Yes, I am a lily-livered scaredy-pants of the first order as well as a lollygagging and procrastinating and self-sabotaging ignoramus, able to match pretty much any other arguably normal person around in those foolish and unhealthy arts. But at the same time I am so gifted as to understand that my true limitations are all self-imposed and even self-created, and that not only do people with far greater difficulties and far fewer resources live far more impressive and productive lives than I, I can grow up and into a better version of myself by taking notes on how they do it. Being a somewhat lazy and under-motivated student, I have to actively counter the urge to hide behind the couch until all inspirations and moments of willing effort pass, but on certain miraculous occasions I find that, well, I actually get up and do something.

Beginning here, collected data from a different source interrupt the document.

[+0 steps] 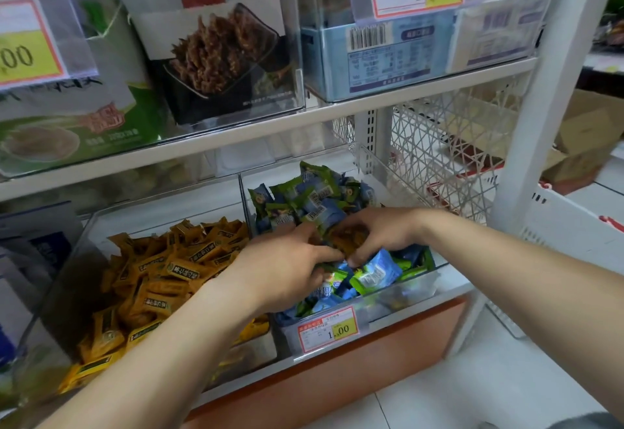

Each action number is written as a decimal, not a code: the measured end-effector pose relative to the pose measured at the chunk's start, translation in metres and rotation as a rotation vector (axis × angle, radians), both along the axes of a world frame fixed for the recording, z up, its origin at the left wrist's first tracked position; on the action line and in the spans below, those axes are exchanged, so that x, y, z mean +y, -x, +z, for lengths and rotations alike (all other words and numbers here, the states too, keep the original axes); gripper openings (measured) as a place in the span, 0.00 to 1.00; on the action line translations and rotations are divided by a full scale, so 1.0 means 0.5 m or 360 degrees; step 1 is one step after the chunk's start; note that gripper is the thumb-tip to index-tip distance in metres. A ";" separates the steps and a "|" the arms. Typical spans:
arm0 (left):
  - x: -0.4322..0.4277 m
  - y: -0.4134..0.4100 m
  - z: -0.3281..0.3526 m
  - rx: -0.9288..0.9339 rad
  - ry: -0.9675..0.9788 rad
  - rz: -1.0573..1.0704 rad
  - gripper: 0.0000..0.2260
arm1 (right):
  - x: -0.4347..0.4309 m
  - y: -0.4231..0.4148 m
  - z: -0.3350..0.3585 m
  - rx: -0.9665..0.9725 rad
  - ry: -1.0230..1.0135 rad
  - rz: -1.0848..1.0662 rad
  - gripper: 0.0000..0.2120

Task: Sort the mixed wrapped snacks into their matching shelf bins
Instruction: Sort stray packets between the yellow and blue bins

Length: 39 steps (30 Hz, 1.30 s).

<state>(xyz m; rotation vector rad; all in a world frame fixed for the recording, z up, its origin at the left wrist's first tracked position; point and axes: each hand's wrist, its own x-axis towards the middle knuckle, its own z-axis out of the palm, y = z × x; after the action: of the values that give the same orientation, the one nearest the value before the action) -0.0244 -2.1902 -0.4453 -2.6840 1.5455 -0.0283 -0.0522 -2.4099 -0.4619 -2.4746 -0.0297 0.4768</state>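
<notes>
Here both hands are held together over the clear bin of blue and green snack packets [371, 273], the one on the right of the lower shelf. Between the fingertips an orange-brown wrapped snack [349, 238] is pinched. Its colour matches the yellow packets [175, 270] in the neighbouring bin [98, 226], not the pile under it. The left hand [287, 266] is seen with its thumb and forefinger closed on the near left edge of this snack. The right hand [381, 233] is curled over it from the right, its fingers bent down on the wrapper; how firmly it is gripped cannot be told, because the picture is blurred there.

The relation that matters is this: the matching bin lies to the left of the hands, just behind the transparent divider [243, 199], and the left hand is the nearer one to it. The long axis of the snack seems to run left to right, between the two hands. It is judged that the snack must be lifted over the divider and carried leftward.
</notes>
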 end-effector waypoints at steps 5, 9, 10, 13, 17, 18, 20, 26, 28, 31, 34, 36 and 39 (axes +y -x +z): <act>0.008 -0.009 0.003 0.0052 0.0016 -0.0006 0.17 | 0.018 -0.009 -0.007 -0.0210 0.0047 -0.0050 0.16; 0.008 -0.009 0.004 0.0054 0.0036 0.0009 0.17 | 0.011 -0.014 0.009 -0.0360 0.0084 -0.0095 0.10; 0.008 -0.009 0.005 0.0060 0.0040 0.0020 0.17 | 0.009 -0.013 0.014 -0.0392 0.0085 -0.0107 0.09; 0.009 -0.008 0.007 0.0082 0.0054 0.0031 0.17 | 0.002 -0.010 0.028 -0.0469 0.0120 -0.0134 0.07; 0.009 -0.010 0.006 0.0099 0.0044 0.0025 0.17 | -0.007 -0.006 0.041 -0.0612 0.0176 -0.0241 0.04; 0.009 -0.011 0.006 0.0100 0.0039 0.0022 0.16 | -0.008 -0.004 0.045 -0.0646 0.0156 -0.0277 0.03; 0.008 -0.013 0.004 0.0099 0.0064 0.0005 0.16 | -0.010 -0.001 0.056 -0.0734 0.0127 -0.0367 0.03; 0.008 -0.014 -0.001 0.0262 0.0380 0.0130 0.13 | -0.003 0.019 0.104 -0.1049 -0.0208 -0.0657 0.07; 0.004 -0.011 0.007 0.0350 0.0915 0.0335 0.13 | 0.018 0.024 0.110 -0.1032 -0.0452 -0.0676 0.04; -0.005 -0.011 0.026 0.0228 0.1358 0.0351 0.28 | 0.063 0.033 0.117 -0.0974 -0.0759 -0.0656 0.05; -0.008 -0.009 0.033 0.0332 0.1212 0.0256 0.28 | 0.095 0.032 0.115 -0.0953 -0.0965 -0.0602 0.06; -0.003 -0.016 0.029 0.0414 0.1244 0.0284 0.21 | 0.105 0.027 0.110 -0.0912 -0.1108 -0.0630 0.07; 0.014 -0.033 0.033 0.0491 0.1361 0.0378 0.17 | 0.086 0.017 0.104 -0.0779 -0.1463 -0.0718 0.05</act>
<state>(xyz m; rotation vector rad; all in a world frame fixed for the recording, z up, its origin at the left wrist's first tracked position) -0.0080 -2.1832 -0.4286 -3.6727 1.5093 -0.3604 -0.0608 -2.3670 -0.4099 -1.5575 0.0915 -0.3010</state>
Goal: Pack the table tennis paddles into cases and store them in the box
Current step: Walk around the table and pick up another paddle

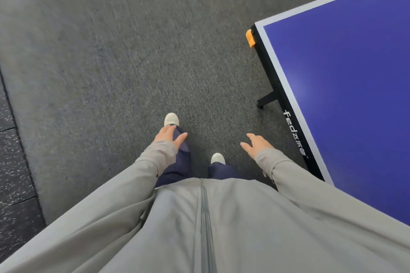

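No paddle, case or box shows in the head view. My left hand [169, 136] hangs in front of my left thigh, fingers apart, holding nothing. My right hand [257, 144] hangs at my right side, also empty with fingers spread, a short way left of the table tennis table's edge. Both arms wear grey sleeves. I look straight down at my own legs and light shoes.
A blue table tennis table [355, 77] with a white border fills the right side; its corner carries an orange guard [250, 38] and a black leg foot [263, 102] sticks out below. Grey carpet [111, 62] covers the floor, with dark speckled rubber flooring [13, 173] at the left.
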`<action>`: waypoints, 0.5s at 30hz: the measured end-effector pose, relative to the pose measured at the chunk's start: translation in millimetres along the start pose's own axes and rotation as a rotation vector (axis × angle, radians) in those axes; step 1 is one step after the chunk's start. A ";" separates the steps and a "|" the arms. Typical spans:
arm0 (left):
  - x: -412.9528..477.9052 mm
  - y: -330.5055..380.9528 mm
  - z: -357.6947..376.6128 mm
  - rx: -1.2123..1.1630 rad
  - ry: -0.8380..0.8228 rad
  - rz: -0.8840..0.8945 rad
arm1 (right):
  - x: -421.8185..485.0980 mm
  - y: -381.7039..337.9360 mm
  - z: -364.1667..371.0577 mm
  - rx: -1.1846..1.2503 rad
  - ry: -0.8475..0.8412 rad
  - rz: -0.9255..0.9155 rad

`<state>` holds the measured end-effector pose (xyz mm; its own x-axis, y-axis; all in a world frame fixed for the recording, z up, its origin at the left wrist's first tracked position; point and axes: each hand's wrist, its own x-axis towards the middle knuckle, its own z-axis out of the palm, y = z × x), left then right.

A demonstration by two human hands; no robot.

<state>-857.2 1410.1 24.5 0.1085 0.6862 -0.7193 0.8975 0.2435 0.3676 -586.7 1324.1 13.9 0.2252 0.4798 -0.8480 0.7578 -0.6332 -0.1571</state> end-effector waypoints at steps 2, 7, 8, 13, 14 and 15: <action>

When I do manage to pull myself up by my nearly invisible bootstraps, I find that despite having familial tremor (mainly in my hands) since who-knows-when, I can draw a straight line or a pretty fine freehand circle when I’m focused enough to make art. When I’m not, I have learned to hold my drinking glass with both hands if need be, or to keep kettle and bowl nearly overlapping when ladling soup. When all else fails, spill cloths and laundry detergent are mighty handy things. I may chill easily, thanks to my slightly off-kilter thyroid, but I’ve got layered-clothing styles down to a -40 Edmontonian nine-layer art form that I can still pack in my carry-on baggage. Wanna learn how to do nearly any basic survival task without an inner compass? I have virtually every dyslexic and perceptually dysfunctional talent I’ve ever heard tell of, from the ever popular reading-related visual chaos to spatial, directional, numerical and probably even temporal displacement. So without even knowing or trying to do it, I learned most of the affected skills upside down, backwards and sideways, doing everything with my own inevitably inimitable flair. Once I started treatment for them, my clinical depression and anxiety stopped holding me back and instead informed more of my interaction with other people as well as with my art. My lack of physical stamina and athleticism may have prevented my becoming a famous basketball player or dancer or a three-meter platform diving star, but I figured out early that leverage and a little logical logistical ingenuity could make up for a largish quantity of strength and skill in things physically challenging. Blazing alternative trails isn’t glamorous work but it’s done useful things in my life, and gives me an appreciative slant on those whose achievements outshine mine.
And when it comes right down to it, my ‘substitute’ versions of reality have served me quite nicely. I don’t sing in the way of the magnificent-voiced soloists and choral artists whose offerings have so richly embellished my existence, but there’s nothing stopping me from using the alternate voice I have in words and images to sing in my own way, and mainly for sheer happiness.